City on fire en direct liv(r)e #3

City on fire en direct liv(r)e #3


#3 La peau sur les mots

Dans cette partie, on revient en arrière, oui, c’est un flashback. Ta ta tsoin. Au début des années 60. On change de braquet dans ce second livre, comme si après la montée du premier livre, l’auteur empruntait une douce descente en roue libre pour laisser l’air secouer ses cheveux. J’ouvre le livre sur la délicieuse toile cirée de la table de la cuisine de la maison de vacances.

City on fire

Les premiers mètres sont chaotiques, avec cette phrase dont la maladresse n’a d’égale que sa lourdeur. Je ne veux pas accabler la traductrice, mais franchement, un anglicisme aussi patent, ça ne se fait pas. « Keith avait toujours eu cette propension naturelle à considérer les grands moments de sa vie non pas comme des évènements qu’il provoquait mais comme des choses qui survenaient, à la manière du temps qu’il fait. Et, convaincu de n’avoir aucun prise sur eux, il suivait le mouvement ». Ouf, faut l’avaler, cette pilule.

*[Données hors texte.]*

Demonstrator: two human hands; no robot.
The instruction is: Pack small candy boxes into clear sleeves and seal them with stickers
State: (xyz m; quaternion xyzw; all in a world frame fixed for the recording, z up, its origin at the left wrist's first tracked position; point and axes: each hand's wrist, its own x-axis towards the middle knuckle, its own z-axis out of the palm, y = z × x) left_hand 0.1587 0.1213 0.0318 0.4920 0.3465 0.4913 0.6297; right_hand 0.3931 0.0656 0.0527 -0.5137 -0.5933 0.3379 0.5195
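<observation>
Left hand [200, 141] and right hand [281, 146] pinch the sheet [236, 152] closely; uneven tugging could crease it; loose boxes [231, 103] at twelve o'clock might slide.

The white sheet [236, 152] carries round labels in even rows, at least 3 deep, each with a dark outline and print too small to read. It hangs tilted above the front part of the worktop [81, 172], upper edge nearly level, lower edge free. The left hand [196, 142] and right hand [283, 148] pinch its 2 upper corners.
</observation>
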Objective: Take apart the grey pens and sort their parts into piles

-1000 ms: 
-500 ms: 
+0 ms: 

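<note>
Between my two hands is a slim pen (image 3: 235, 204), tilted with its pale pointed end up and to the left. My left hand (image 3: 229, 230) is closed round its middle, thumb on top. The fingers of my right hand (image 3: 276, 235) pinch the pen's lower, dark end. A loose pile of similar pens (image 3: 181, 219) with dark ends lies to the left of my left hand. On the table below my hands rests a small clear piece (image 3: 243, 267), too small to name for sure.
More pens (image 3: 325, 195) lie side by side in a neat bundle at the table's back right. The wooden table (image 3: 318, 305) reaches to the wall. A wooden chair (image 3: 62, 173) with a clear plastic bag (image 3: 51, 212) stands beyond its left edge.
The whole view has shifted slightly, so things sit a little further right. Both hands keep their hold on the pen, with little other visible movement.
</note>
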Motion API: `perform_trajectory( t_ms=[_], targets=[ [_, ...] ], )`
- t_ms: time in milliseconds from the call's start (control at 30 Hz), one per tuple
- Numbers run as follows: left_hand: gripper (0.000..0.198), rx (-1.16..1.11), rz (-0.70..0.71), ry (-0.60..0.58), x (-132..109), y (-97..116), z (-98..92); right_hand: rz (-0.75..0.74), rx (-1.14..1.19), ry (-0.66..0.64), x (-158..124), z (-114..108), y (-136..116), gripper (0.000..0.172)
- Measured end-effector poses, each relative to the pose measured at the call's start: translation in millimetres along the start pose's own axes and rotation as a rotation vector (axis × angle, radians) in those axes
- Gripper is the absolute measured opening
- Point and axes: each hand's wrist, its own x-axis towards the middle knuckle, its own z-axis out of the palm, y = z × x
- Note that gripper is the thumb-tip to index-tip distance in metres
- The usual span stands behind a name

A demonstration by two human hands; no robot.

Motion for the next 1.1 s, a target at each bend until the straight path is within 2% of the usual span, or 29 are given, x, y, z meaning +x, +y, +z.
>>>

Au même moment, la campagne électorale américaine donne des nouvelles inquiétantes de ce pays, entre Clinton et Trump, les deux visages de l’Amérique, l’intellectuelle trop prudente et le businessman brutal sans morale.

On découvre les premiers pas de Keith et Regan, le premier entrant sur la pointe des pieds, impressionnés dans la riche et puissante famille de la seconde. Il fait la connaissance de William, feu follet en rupture de ban, et d’Amory, le manipulateur serviable  pour le moment dont on attend le dévoilement de son véritable caractère d’ordure (car c’est la puissance de ce personnage – et de l’écrivain – de laisser deviner sans rien révéler). « Keith hocha la tête, comme un oiseau devant une pluie de graines », quand Amory lui propose du boulot… un boulot de coursier pas tout à fait honnête. La description de la dérive du couple Keith-Regan au fil des ans est fulgurante et précise, « Quand il regagnait enfin le grand appartement neuf, il trouvait son dîner sur la table enveloppé dans une feuille d’aluminium ».

City on fire

Le chapitre 17 est très beau. Oui. William est encore à l’université et s’échappe le temps d’un été dans la maison du Connecticut de l’un de ses professeurs, en plein nature. Dans ce cadre virginal et quasi-mythologique, il devient un faune séduit par d’autres hommes, dans la douceur estivale, dans les reflets de l’eau de l’étang où se baignent des corps appétissants. Une éducation sentimentale tout en frôlement d’ailes de moustiques « Les moustiques se contorsionnaient, comme happés par les flammes. La glace crépitait dans son verre de Drambuie ».

William « se voyait accorder ce qu’il avait désiré dès les premiers jours après son arrivée : il n’était personne, il n’avait plus ni passé ni avenir, il n’existait plus au-delà du présent, de l’eau vive qui surgissait dans la clarté ».

De son nom complet, William Stuart Althorp Hamilton-Sweeney, notre jeune éphèbe tourne autour de son professeur, Bruno, et se demande comment il va supporter de quitter cette vallée initiatrice pour retourner à New-York. « Comment entrer à l’automne dans cette machine à reproduire les privilèges de classe sans également retourner dans sa famille dont le bâtiment de biologie portait le nom. Et puis, comme un noeud magique, le problème trouva sa solution ; il n’irait pas, tout simplement. Et une fois sa décision prise, son avenir lui sembla assuré. Rendre tout possible : c’était l’une des formules qui enchantaient cette vallée ». Il entre finalement dans l’université d’une petite ville, « ce fut l’année où l’on conduisait défoncé sans jamais se crasher. Où on entrait dans des classes en pleine nuit pour couvrir les tableaux d’écriture automatique et en ressortir sans avoir allumé la lumière ». Quelle meilleure description de l’adolescence ? Il revient finalement à New York, assumant dorénavant son homosexualité, « et cette fois, (New-York) allait le protéger, il en était sûr. Jamais plus ils ne se laisseraient tomber ».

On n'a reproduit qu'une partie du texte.